:: TASK PROMPT ::
Only these lines of the data below are wanted: the one with "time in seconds", the one with "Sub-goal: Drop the", and any lines between them, each repeated exactly.

:: AVAILABLE DATA ::

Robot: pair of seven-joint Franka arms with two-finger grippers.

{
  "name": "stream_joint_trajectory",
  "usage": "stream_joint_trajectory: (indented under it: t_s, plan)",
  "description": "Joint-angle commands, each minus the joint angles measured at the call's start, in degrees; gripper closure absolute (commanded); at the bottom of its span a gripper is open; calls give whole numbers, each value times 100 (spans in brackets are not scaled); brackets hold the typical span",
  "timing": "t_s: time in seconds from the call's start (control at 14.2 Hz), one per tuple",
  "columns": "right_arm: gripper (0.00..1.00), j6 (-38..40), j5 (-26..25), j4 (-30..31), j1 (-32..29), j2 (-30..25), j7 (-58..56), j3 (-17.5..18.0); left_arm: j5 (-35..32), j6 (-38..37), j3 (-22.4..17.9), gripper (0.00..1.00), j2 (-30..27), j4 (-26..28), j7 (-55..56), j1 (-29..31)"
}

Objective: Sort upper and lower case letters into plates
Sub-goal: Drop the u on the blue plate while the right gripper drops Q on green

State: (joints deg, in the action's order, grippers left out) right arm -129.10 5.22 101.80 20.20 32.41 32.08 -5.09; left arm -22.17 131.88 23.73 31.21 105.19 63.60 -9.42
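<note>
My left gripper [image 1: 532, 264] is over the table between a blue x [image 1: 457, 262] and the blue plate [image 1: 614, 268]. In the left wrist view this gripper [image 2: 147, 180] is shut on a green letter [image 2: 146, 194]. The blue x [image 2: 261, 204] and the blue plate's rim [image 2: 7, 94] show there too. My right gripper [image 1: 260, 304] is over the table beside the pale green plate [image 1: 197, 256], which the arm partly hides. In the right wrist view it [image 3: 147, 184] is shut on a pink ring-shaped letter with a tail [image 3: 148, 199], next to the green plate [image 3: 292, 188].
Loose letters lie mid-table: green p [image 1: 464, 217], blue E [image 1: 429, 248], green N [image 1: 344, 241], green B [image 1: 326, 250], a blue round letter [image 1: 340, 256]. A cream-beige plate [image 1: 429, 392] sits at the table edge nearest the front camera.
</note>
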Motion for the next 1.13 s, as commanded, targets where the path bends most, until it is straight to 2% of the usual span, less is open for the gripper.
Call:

:: RESPONSE TO THE TASK ::
  "timing": "t_s: time in seconds from the call's start (control at 14.2 Hz), one per tuple",
  "columns": "right_arm: gripper (0.00..1.00), j6 (-38..40), j5 (-26..25), j4 (-30..31), j1 (-32..29), j2 (-30..25), j7 (-58..56), j3 (-17.5..18.0); left_arm: j5 (-35..32), j6 (-38..37), j3 (-22.4..17.9), gripper (0.00..1.00), j2 (-30..27), j4 (-26..28), j7 (-55..56), j1 (-29..31)"
}

Objective: Sort upper and lower case letters into plates
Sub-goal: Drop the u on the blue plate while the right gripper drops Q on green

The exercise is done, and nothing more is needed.